Supplied material: Begin
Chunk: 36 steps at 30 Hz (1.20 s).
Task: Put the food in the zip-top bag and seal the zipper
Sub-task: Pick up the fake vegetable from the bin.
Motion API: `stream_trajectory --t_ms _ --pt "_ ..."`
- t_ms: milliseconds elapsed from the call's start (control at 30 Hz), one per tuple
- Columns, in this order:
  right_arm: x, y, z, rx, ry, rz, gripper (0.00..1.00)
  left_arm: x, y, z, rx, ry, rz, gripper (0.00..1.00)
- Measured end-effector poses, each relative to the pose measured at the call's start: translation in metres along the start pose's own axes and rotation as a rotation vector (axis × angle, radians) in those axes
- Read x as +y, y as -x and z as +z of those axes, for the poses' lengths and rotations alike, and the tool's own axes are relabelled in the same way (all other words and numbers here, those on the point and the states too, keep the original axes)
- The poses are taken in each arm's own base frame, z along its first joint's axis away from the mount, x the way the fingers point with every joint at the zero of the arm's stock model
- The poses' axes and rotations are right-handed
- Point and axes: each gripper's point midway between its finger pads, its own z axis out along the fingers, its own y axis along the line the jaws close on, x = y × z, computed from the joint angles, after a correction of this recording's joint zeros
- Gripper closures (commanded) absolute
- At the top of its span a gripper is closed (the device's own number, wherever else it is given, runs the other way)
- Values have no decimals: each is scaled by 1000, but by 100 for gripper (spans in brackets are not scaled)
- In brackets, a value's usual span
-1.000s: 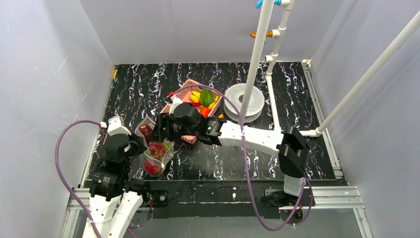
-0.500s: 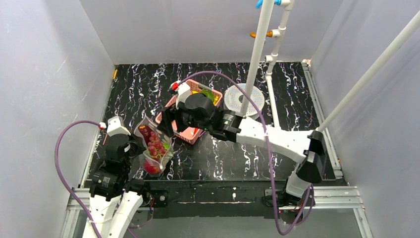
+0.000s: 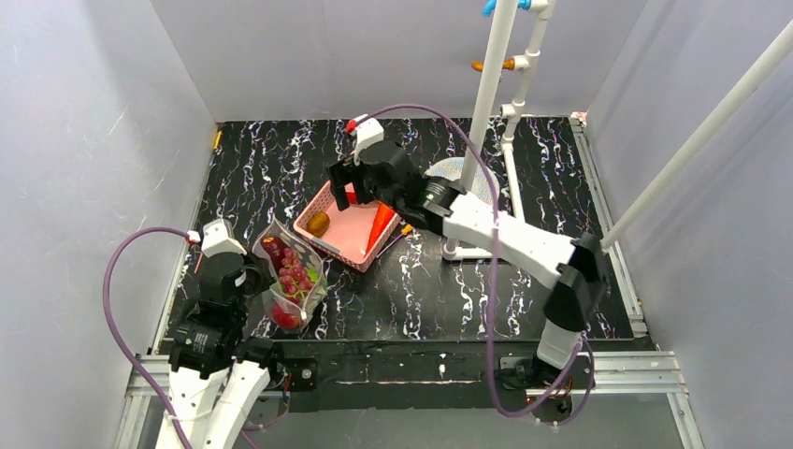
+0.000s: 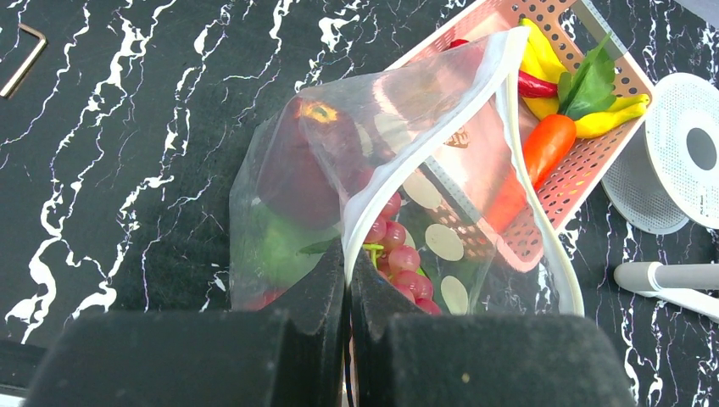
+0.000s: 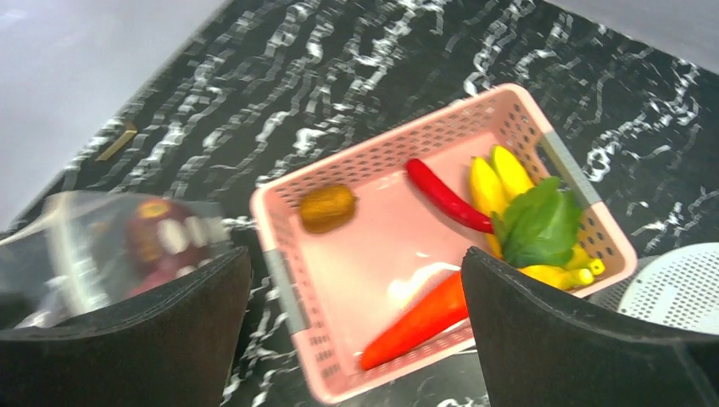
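Food (image 3: 295,277) is split between two places, so the task looks perhaps a third to a half done. Already inside the zip-top bag (image 4: 407,127) are a dark red apple (image 4: 297,182), a bunch of purple grapes (image 4: 397,253) and a green piece (image 4: 275,250) low against the bag's wall. Not yet moved, in the pink lattice basket (image 5: 390,144), are a brown-orange fruit (image 5: 327,207), a red chili (image 5: 441,195), yellow pieces (image 5: 494,174), a green leafy piece (image 5: 538,227) and a carrot (image 5: 415,322). The zipper (image 4: 360,222) is not sealed; its pale strip stands apart in a wide loop, with the mouth gaping toward the basket. That closing step looks like the last one, once the basket is emptied. The bag sits at the lower left of the top view on the black marbled desk (image 3: 449,290), just beside the basket's lower-left side. The left hand (image 4: 348,263) is closed tight, pinching the mouth edge of the bag between its fingertips and holding that edge up. The right hand (image 5: 356,263) hangs above the basket near the centre of the top view, its fingers spread wide with nothing between them. The bag itself is clear, thin and floppy, printed with white dots, and it creases and sags around the fruit that weighs down its lower end.
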Motion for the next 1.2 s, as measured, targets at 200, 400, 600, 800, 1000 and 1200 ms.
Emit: stream_trajectory --t_ms 200,400,600,800,1000,1200 --pt "-30 -42 68 171 -107 -9 2 0 -1 1 6 6 2 100" --pt "-27 -93 105 314 -88 15 7 1 -1 2 8 8 2 100" --pt "-8 -136 120 424 16 97 11 0 -2 3 13 11 3 100" --pt "4 -154 137 465 84 189 11 0 -2 3 16 12 4 100" --pt "7 -161 162 454 121 275 21 0 -2 3 16 12 4 100" --pt "9 -181 178 483 153 361 33 0 -2 3 16 12 4 100"
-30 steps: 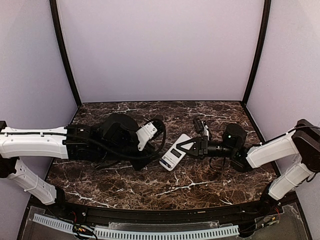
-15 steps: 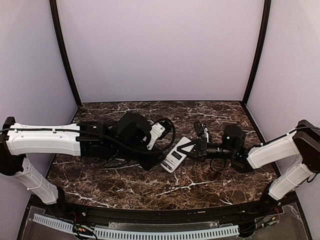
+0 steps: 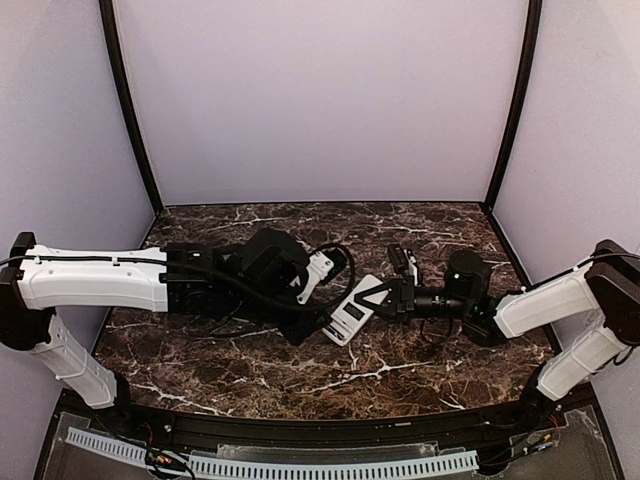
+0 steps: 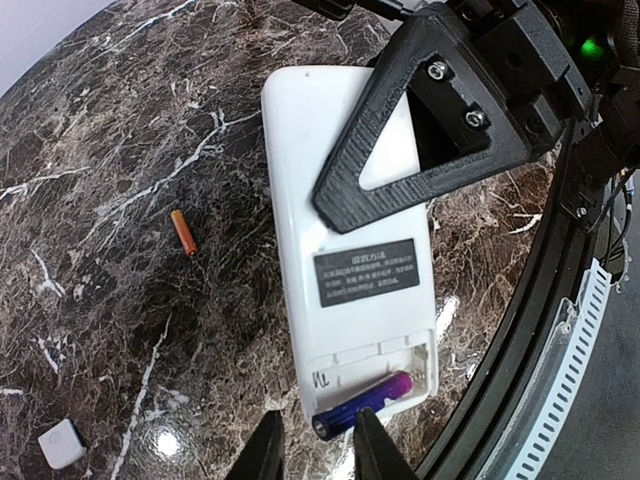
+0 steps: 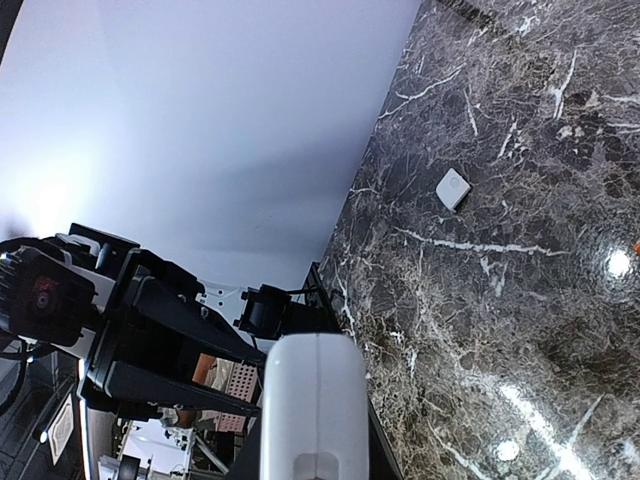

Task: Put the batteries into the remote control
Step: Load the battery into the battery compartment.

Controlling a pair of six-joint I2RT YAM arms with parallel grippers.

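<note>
The remote control [image 4: 340,250] is white back up, its battery bay [image 4: 375,365] open at the near end. It also shows in the top view [image 3: 352,310]. My right gripper [image 3: 378,294] is shut on the remote's far half, and its black finger [image 4: 420,130] lies across the back. The dark blue-purple battery [image 4: 362,402] lies slanted in the bay with its left end sticking out past the edge. My left gripper [image 4: 318,452] is open, its fingers either side of that end. The orange battery [image 4: 182,232] lies on the table left of the remote.
A small white square piece [image 4: 60,443] lies on the marble well away from the remote, and it also shows in the right wrist view [image 5: 453,188]. The left arm [image 3: 200,285] stretches across the table's middle. The black table rim [image 4: 560,300] runs close beside the remote.
My left arm has reached to the right, bringing its gripper up to the remote's open end. The right gripper and the remote have barely moved.
</note>
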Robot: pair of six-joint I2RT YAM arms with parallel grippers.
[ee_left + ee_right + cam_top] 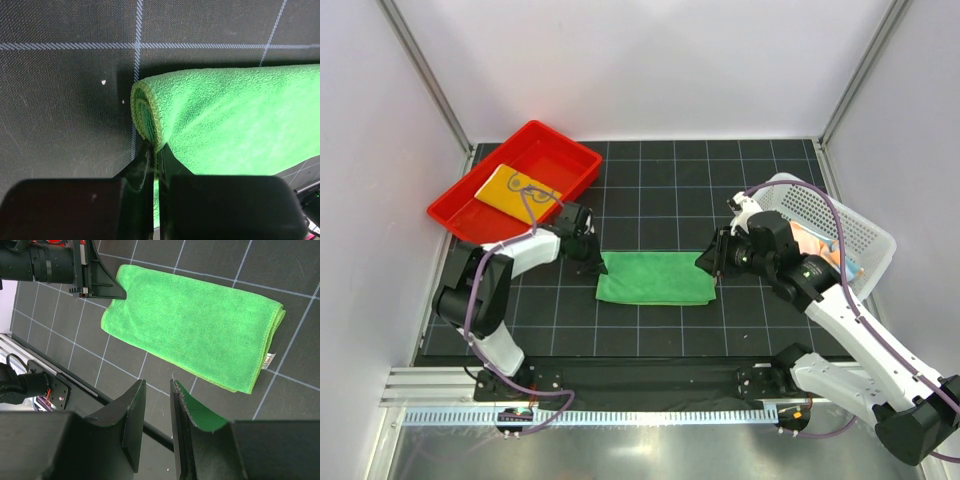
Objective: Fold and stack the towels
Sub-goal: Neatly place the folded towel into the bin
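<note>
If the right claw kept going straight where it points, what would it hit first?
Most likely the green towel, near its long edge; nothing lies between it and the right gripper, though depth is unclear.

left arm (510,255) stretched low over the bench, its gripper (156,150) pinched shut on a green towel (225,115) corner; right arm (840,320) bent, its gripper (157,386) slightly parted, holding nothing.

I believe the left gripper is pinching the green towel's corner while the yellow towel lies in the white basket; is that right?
No: the yellow towel lies in the red tray, as the top view shows. The left gripper does pinch a corner of the green towel.
</note>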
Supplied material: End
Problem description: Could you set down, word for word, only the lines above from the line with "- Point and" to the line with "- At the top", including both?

Output:
- Point and axes: each gripper's point midway between its finger pads, its own z axis out along the fingers, its own y axis along the line the jaws close on, x = y × z, computed from the joint angles, after a correction of this recording's joint zeros
- Gripper closures (commanded) absolute
- At the top of its span a gripper is closed (the device's own number, wherever else it is given, runs the other way)

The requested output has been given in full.